▶ [Work item]
Print a faithful copy of the data below, word for word, with the pictures left out.

BEGIN Source material

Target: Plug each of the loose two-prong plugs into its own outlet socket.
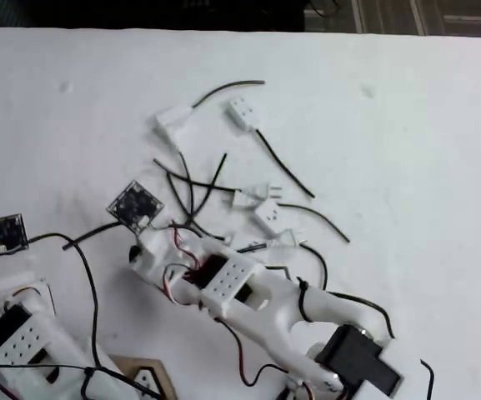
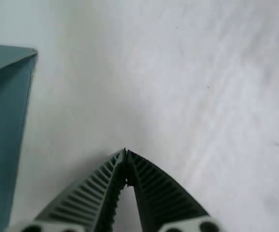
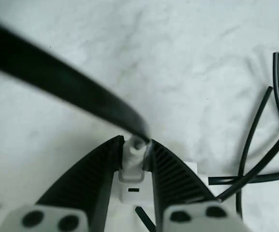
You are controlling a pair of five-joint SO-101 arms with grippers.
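1. A white rectangular outlet socket (image 1: 242, 112) lies on the far part of the white tabletop (image 1: 423, 125), its holes facing up.
2. The right gripper (image 3: 135, 143) is clenched on a small white plastic plug (image 3: 131, 166) with a black cord (image 3: 57, 82).
3. The left gripper (image 2: 125, 157) is closed on nothing, its tips touching, beside a teal block (image 2: 4, 121).
4. Crossing thin black cords (image 1: 192, 187) lie near a loose white two-prong plug (image 1: 253, 197).

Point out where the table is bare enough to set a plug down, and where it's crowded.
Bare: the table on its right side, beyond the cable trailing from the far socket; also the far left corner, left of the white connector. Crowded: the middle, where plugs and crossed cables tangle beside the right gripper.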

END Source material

▶ [Completed exercise]
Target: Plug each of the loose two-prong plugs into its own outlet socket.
You are controlling a pair of five-joint SO-101 arms with grippers.
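1. A white rectangular outlet socket (image 1: 242, 112) lies on the far part of the white tabletop (image 1: 423, 125), its holes facing up.
2. The right gripper (image 3: 135, 143) is clenched on a small white plastic plug (image 3: 131, 166) with a black cord (image 3: 57, 82).
3. The left gripper (image 2: 125, 157) is closed on nothing, its tips touching, beside a teal block (image 2: 4, 121).
4. Crossing thin black cords (image 1: 192, 187) lie near a loose white two-prong plug (image 1: 253, 197).

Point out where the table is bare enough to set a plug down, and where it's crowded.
Bare: the table on its right side, beyond the cable trailing from the far socket; also the far left corner, left of the white connector. Crowded: the middle, where plugs and crossed cables tangle beside the right gripper.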

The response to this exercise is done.